When Emmy-winning filmmaker Kate Schermerhorn started creating her latest documentary about consumerism and excess, she started looking for the perfect subject to weave in throughout: a person who either had lost a parent and was tasked with going through their stuff or someone whose parents were downsizing.

In the 10 years it took to make her newest film, the Novato resident would end up turning the camera on herself. In “Do I Need This?” she filmed her family as her parents downsized from their home in the Pacific Northwest to an assisted living facility in San Francisco to a house in San Rafael. She then documented her process of navigating grief and reflecting on the “stuff from which happiness is made” when her mom died, followed by her dad eight months later.

“I started interviewing people about the way their stuff impacted their lives. One of my first interviews was with Fairfax’s Rudy Contratti, who’s a collector, and then I interviewed a woman who doesn’t call herself a hoarder. She says she has a ‘clutter disorder,’ but some people might think differently. As I was doing this, my parents announced that they were going to be downsizing. It just seemed impossible to make the film without including myself,” said Schermerhorn, who also narrates parts of the film, sharing some of her inner thoughts throughout the process.

Among the subjects are Marin couple Judith Selby Lang and Richard Lang, who create art out of the plastic and other trash they find along local beaches. Others are Contratti, whose Fairfax home is filled to the brim with collectibles, and his antithesis, Mill Valley’s Bea Johnson, a huge longtime player in the zero-waste lifestyle movement, who shows Schermerhorn the tiny jars of trash that she’s accumulated — like a sticker on an apple from the grocery store when she couldn’t make it to the farmers market and a cheese wrapper.

The film, which was shown to a sold-out crowd at the Smith Rafael Film Center last weekend, has also been presented at the Fairfax Women’s Club, Genentech, Apple, AARP and others. She’s open to other organizations screening the film. It will air on PBS later this year.

Emotions run high

One of the only parts of Schermerhorn’s life she planned to show was her garage at her then-home in San Anselmo. While working with an organizer and going through the piles of stuff, she got emotional and cried as she touched a box of binders filled with work she created with her ex-husband.

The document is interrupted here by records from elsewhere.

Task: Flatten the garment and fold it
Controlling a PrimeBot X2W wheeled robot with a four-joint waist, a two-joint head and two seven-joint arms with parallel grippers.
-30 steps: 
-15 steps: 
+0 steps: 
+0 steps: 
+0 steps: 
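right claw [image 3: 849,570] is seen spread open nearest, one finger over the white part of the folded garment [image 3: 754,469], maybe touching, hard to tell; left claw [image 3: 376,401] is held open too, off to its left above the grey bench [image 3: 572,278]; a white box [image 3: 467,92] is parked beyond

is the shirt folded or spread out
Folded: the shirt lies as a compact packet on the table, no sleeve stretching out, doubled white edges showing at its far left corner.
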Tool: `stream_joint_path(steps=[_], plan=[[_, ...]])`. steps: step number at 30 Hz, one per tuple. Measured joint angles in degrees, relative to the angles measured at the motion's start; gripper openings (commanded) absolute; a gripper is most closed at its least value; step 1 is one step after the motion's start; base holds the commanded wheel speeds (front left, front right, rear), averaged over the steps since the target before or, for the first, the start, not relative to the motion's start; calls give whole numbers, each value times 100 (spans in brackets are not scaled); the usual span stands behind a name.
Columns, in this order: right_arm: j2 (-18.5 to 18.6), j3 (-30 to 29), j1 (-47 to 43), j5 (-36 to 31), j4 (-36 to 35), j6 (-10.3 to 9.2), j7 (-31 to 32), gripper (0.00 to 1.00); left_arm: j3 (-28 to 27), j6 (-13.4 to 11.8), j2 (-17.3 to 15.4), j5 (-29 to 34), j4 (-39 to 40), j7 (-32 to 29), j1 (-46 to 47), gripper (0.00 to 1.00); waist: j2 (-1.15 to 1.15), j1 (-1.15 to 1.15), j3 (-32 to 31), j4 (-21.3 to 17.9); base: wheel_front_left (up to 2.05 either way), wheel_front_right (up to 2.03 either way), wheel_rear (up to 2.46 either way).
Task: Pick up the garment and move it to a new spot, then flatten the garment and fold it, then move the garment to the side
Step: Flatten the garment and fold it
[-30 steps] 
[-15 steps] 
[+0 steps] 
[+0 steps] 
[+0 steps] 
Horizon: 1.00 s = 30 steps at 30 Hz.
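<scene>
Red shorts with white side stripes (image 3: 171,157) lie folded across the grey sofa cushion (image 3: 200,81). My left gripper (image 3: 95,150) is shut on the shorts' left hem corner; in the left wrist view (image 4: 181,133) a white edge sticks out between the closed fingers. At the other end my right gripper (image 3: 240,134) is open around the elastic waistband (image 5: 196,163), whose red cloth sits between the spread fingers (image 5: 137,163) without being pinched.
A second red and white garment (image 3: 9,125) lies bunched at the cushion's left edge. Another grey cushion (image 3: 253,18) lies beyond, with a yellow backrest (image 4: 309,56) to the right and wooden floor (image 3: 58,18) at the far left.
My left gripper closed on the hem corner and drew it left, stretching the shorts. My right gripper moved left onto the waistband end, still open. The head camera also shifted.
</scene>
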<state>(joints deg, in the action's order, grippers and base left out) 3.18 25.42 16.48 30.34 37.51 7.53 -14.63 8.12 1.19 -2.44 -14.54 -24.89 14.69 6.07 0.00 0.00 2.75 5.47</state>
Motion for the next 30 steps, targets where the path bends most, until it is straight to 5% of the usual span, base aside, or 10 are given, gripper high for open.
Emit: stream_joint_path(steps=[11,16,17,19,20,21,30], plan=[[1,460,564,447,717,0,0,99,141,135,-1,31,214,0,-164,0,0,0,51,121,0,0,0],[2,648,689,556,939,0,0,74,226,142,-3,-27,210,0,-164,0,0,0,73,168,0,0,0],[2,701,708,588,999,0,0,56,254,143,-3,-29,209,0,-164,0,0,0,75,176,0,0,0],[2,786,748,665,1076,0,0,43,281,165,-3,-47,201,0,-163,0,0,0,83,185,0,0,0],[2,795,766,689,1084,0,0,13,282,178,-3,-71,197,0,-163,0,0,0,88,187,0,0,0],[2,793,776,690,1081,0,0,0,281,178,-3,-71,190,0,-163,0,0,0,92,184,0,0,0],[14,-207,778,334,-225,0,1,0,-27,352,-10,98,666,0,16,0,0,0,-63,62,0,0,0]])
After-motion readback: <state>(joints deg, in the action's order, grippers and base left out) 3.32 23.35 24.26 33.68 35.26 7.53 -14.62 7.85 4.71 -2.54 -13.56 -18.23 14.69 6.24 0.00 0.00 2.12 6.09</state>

“My garage, I called it the purgatory, in between the stage of my house and the landfill or some other life,” she said. “I was overwhelmed with this emotion of getting rid of this, I guess, dream of a marriage. It was very surprising to feel so attached to something that was so trivial. But it turned out to be something that people really can relate to.”

“I knew that people have a physical attachment to stuff. I also knew that I personally have always been attached to stuff. I’ve been the laughing stock of my family since childhood about how I can’t get rid of anything. But what did strike me in that moment was that I couldn’t keep it together when I was just trying to have a simple demonstration for the camera. I wasn’t prepared for having that happen.”

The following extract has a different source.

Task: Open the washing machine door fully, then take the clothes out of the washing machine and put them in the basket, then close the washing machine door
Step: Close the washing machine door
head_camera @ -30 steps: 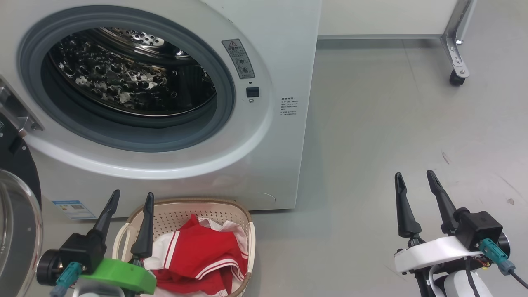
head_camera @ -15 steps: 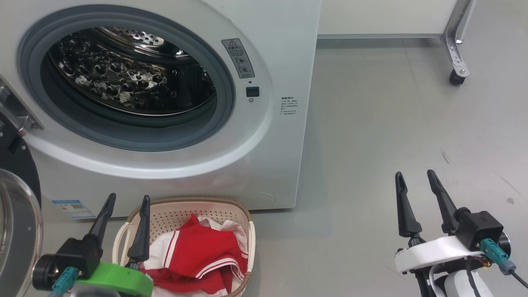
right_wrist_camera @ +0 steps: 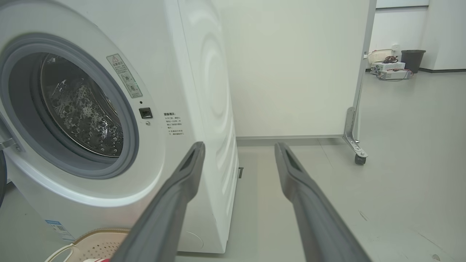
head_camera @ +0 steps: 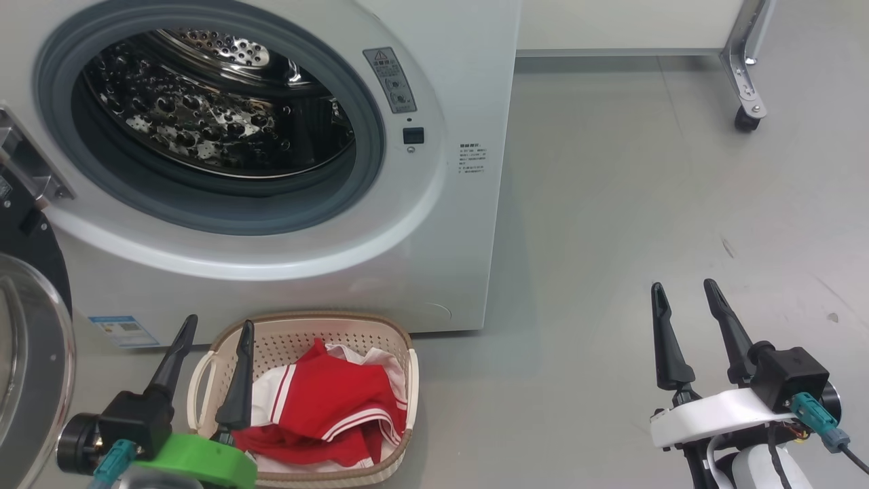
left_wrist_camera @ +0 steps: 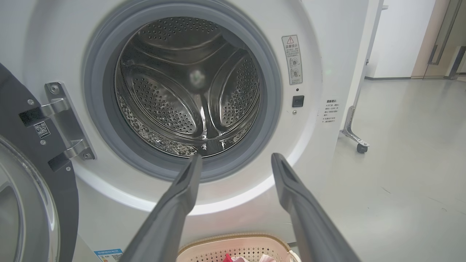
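Note:
The white washing machine stands with its steel drum bare; I see no clothes inside it. Its door hangs swung open at the far left, black rim and glass bowl showing, also the door in the left wrist view. On the floor in front sits the cream basket holding the red and white clothes. My left gripper hovers open over the basket's left end, holding nothing. Off to the right above bare floor, my right gripper is open and holds nothing.
A wheeled metal leg of a white partition stands at the back right. Grey floor stretches right of the machine. Far off in the right wrist view are a dark bin and boxes by a wall.
The head camera has tipped down slightly, so the whole scene sits a little higher. My left gripper dipped and came back near its place. The right gripper is unchanged.

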Tool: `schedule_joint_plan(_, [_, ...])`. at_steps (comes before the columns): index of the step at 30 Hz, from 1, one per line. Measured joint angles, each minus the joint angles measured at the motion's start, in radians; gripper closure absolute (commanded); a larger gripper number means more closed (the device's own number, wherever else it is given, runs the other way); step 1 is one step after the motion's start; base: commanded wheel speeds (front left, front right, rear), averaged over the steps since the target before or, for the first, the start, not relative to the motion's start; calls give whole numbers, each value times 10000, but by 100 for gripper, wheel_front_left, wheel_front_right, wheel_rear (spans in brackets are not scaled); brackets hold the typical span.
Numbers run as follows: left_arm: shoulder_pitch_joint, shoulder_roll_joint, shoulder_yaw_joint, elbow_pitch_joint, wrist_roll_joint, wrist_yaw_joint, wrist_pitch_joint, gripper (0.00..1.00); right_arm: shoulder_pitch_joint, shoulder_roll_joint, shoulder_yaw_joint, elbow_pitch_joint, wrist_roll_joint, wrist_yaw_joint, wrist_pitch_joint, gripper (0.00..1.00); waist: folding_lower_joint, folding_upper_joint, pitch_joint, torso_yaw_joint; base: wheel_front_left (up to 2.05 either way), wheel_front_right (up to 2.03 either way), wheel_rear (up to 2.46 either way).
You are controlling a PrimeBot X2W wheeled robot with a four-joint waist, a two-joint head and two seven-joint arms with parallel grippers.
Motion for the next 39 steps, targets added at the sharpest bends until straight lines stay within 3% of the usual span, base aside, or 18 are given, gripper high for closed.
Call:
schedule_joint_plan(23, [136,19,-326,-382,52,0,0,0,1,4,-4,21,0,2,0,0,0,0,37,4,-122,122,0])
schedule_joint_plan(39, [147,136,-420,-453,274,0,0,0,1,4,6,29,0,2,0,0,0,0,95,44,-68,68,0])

The film began with an idea: What do we actually need? She had visions of a world where piles of garbage sat intact after the planet has been destroyed, making it inhabitable for humans.

“I was thinking about the way that we Americans consume and how there’s so much stuff on the planet,” she said. “I started thinking about making a film that would help people slow down their consumption habits and become more conscious consumers, but I didn’t want to make a film that was preaching to the converted. Maybe these people don’t care about how it impacts the planet, but maybe they do if it impacts their life on a personal level. I tried to make it relatable and without guilt or shame about the way we consume, just slow down how you consume, that’s the first step.”

She didn’t imagine though the other layers that would wrap around the film.

“I feel like the film started as a film about stuff, but ultimately, as someone said, ‘It’s a love letter to your parents.’ I think it does feel like that, but the thing that it comes back to is ultimately what makes for a fulfilling and meaningful life?” said Schermerhorn, who learned to “curate” the sentimental items from her parents.

“Anything with my mom’s handwriting, like the little sticky notes that she would put on articles and send to me, those kind of things have the most sentimental value to me now.”

When she attends screenings these days, someone always asks what her garage looks like now. It’s “nothing like it was before.”

“Before I moved, I did purge, but I also have a bigger house now. It felt like, whatever fits in this house in a reasonable way, you can keep it. Otherwise, that’s it. While we were editing the film, there was this realization when I started thinking, ‘why am I keeping this?’”

In the film, expert Randy Frost talks about a woman who has a collection of hundreds of cookbooks but doesn’t cook.

“She’s living on a dream of something that’s not a reality,” she said. “You can’t live on a dream of what could happen. You have to live in your reality. You can let go. It’s OK.”

When she looks at her life now, she doesn’t “need” much: just adventure, community, creativity, her children and her dogs. And she’s happy with that.